DATA TO PROCESS

=======

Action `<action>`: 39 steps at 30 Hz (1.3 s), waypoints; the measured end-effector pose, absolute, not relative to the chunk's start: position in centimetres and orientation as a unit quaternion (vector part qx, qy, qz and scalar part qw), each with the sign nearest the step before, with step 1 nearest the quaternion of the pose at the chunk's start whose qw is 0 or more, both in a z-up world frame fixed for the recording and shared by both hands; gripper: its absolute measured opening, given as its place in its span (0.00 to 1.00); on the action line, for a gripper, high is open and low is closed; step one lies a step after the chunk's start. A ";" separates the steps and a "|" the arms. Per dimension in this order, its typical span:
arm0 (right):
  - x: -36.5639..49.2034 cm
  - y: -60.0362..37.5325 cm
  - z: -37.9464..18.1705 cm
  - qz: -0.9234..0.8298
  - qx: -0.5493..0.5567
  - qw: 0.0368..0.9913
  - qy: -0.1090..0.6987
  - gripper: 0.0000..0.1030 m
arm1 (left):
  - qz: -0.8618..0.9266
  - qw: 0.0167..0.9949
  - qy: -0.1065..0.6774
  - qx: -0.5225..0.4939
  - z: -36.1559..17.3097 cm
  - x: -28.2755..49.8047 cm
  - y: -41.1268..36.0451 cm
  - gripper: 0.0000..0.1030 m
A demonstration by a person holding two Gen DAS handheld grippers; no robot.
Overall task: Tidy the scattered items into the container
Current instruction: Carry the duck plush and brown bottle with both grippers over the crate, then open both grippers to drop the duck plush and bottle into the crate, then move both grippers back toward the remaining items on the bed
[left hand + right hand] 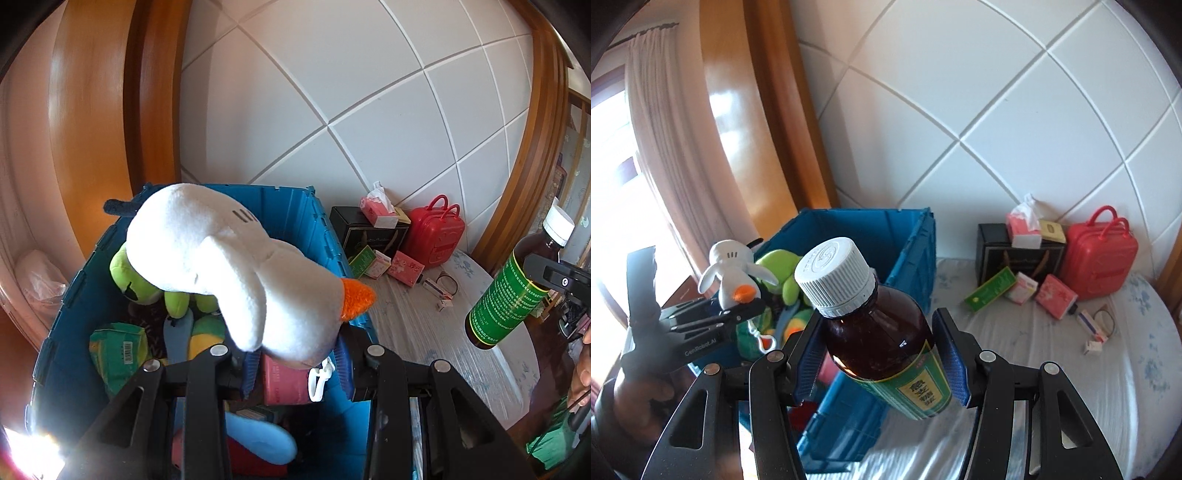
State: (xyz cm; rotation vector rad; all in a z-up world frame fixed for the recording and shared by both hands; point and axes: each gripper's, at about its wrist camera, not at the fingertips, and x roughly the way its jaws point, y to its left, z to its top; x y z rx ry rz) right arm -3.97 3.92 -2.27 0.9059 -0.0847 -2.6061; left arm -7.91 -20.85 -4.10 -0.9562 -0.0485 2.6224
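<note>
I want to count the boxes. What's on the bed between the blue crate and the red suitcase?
A black box topped with tissues, seen from the right wrist.

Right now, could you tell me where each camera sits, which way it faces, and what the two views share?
Left wrist: on the left gripper, angled down over the blue crate; its fingers clamp the white plush duck.
Right wrist: on the right gripper, angled down at the bed; it grips the brown bottle; a hand shows.
Shared: crate, duck, bottle, red case.
</note>
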 end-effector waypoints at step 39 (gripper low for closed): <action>-3.5 -2.4 -4.8 -0.910 0.345 0.228 -0.008 1.00 | 0.928 0.165 -0.061 -0.330 -4.5 -7.8 -24.5 1.00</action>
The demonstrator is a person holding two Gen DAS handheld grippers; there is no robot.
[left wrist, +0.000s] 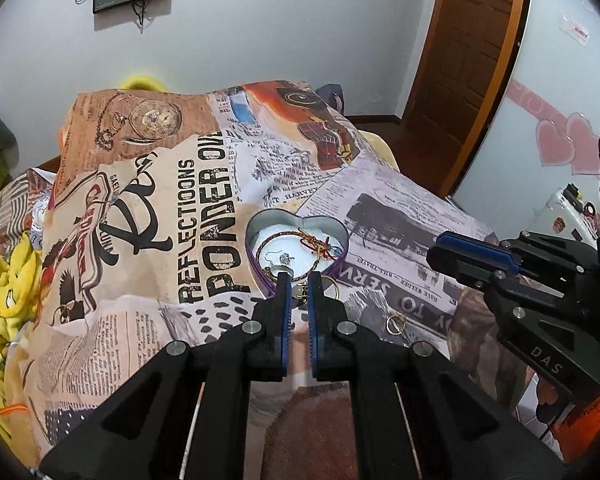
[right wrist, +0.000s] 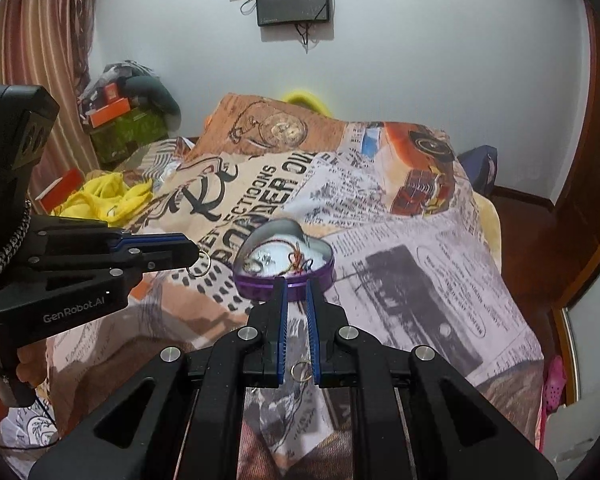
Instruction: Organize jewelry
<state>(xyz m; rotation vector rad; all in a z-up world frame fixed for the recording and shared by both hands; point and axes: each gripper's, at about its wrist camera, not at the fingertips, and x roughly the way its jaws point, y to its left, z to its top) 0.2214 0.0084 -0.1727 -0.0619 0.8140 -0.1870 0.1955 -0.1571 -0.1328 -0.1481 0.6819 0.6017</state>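
Observation:
A purple heart-shaped tin (left wrist: 256, 266) (right wrist: 320, 276) lies open on the bed and holds a braided bracelet (left wrist: 316, 246), cords and small silver pieces. My left gripper (left wrist: 299, 280) hangs just in front of the tin's near rim, shut on a gold hoop earring (right wrist: 200, 265) that dangles from its tips; the hoop also shows in the left wrist view (left wrist: 332, 286). A second gold hoop (left wrist: 396, 324) (right wrist: 301, 371) lies on the bedspread. My right gripper (right wrist: 296, 284) hovers over that hoop, jaws narrowly apart with nothing between them.
A newspaper-print bedspread (left wrist: 204, 184) covers the bed. Yellow cloth (right wrist: 108, 200) and boxes lie at the left. A white wall with a screen (right wrist: 292, 0) stands behind, a wooden door (left wrist: 472, 60) to the right.

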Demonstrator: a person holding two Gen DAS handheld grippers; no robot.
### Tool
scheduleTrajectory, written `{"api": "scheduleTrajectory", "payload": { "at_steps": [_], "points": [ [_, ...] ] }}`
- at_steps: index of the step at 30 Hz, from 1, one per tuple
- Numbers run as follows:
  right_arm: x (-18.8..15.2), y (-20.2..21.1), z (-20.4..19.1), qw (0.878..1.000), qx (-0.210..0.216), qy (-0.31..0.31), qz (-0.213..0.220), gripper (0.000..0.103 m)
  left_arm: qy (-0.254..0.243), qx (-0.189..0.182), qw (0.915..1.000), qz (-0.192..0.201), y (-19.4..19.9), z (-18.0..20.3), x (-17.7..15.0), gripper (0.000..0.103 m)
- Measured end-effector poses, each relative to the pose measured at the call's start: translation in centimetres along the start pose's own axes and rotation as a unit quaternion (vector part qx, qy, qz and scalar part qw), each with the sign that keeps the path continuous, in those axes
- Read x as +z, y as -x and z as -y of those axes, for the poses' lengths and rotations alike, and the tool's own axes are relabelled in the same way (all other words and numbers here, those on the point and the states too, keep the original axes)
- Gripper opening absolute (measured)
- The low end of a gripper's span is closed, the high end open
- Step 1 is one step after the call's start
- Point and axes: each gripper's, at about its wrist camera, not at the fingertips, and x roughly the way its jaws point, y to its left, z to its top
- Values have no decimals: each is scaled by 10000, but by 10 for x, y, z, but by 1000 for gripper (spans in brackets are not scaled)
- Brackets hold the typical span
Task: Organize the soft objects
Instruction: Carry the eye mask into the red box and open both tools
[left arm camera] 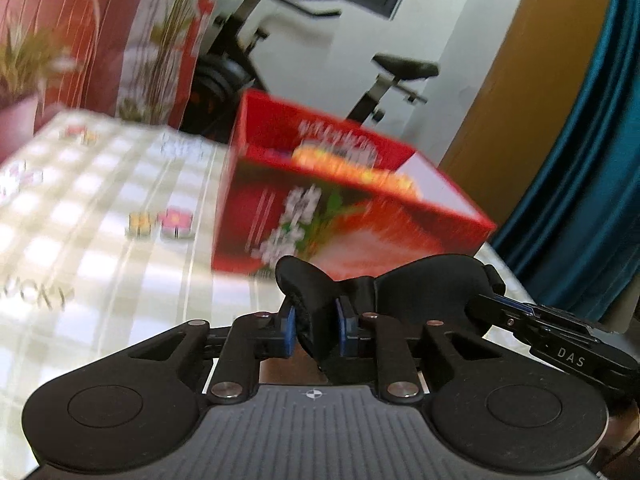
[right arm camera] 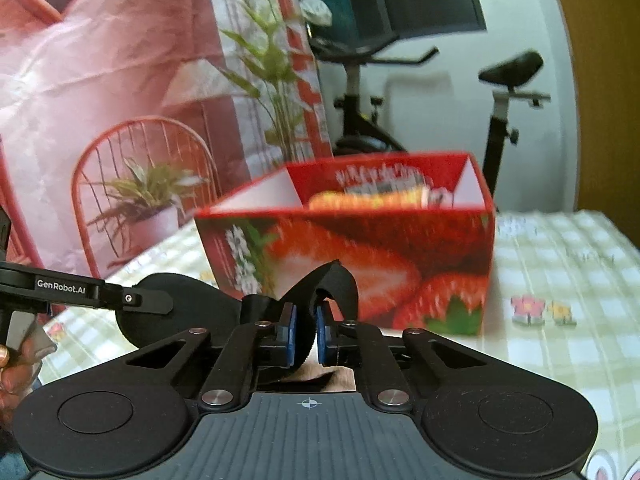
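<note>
Both grippers grip one black sleep mask, in front of the red strawberry-print box (left arm camera: 348, 216) standing on the checked tablecloth (left arm camera: 100, 240). Left gripper (left arm camera: 316, 330) clamped on one end of the mask (left arm camera: 420, 292), blue pads pressing the folded fabric; right gripper (right arm camera: 304, 334) clamped on the opposite end, strap loop rising above its pads toward the box front. Mask (right arm camera: 180, 308) stretches between the two tools, just before the box, not inside it. Box open-topped; yellow and white items lie within, blurred. Beyond the box: exercise bike (right arm camera: 508, 92), floral backdrop (right arm camera: 120, 100). Small flower prints mark the cloth beside the box.
</note>
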Motion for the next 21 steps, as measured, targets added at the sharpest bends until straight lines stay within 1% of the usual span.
{"api": "scheduleTrajectory", "payload": {
  "at_steps": [5,8,11,16,21],
  "points": [
    [30,13,-3,9990,72,140,415,9,-328,5,9984,467,20,15,29,21],
    [53,17,-3,9973,79,303,667,9,-564,-13,9955,763,26,26,49,21],
    [75,16,-3,9953,42,468,846,9,-793,-12,9921,969,25,38,69,21],
    [111,0,4,9916,-132,663,1100,9,-1154,60,9854,1253,10,53,102,21],
    [138,-30,15,9907,-359,658,1136,9,-1494,207,9808,1232,-22,64,130,21]
  ]
}}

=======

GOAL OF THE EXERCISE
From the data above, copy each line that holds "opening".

EXERCISE ANSWER
Action `<action>`: 39 steps at 30 Hz (1.3 s), waypoints; the measured end-effector pose, absolute, not relative to the chunk's start: position in centimetres and orientation as a unit quaternion (vector part qx, qy, qz and scalar part qw), each with the sign nearest the step before, with step 1 nearest the quaternion of the pose at the chunk's start whose qw is 0 or more, both in a z-up world frame fixed for the recording and shared by both hands; gripper: its absolute measured opening, given as its place in its span (0.00 to 1.00); on the action line, for a gripper, high is open and low is closed; step one lies a step after the chunk's start. A ";" separates the steps and a "|" the arms. Per dimension in this order, its typical span:
- Gripper opening absolute (measured)

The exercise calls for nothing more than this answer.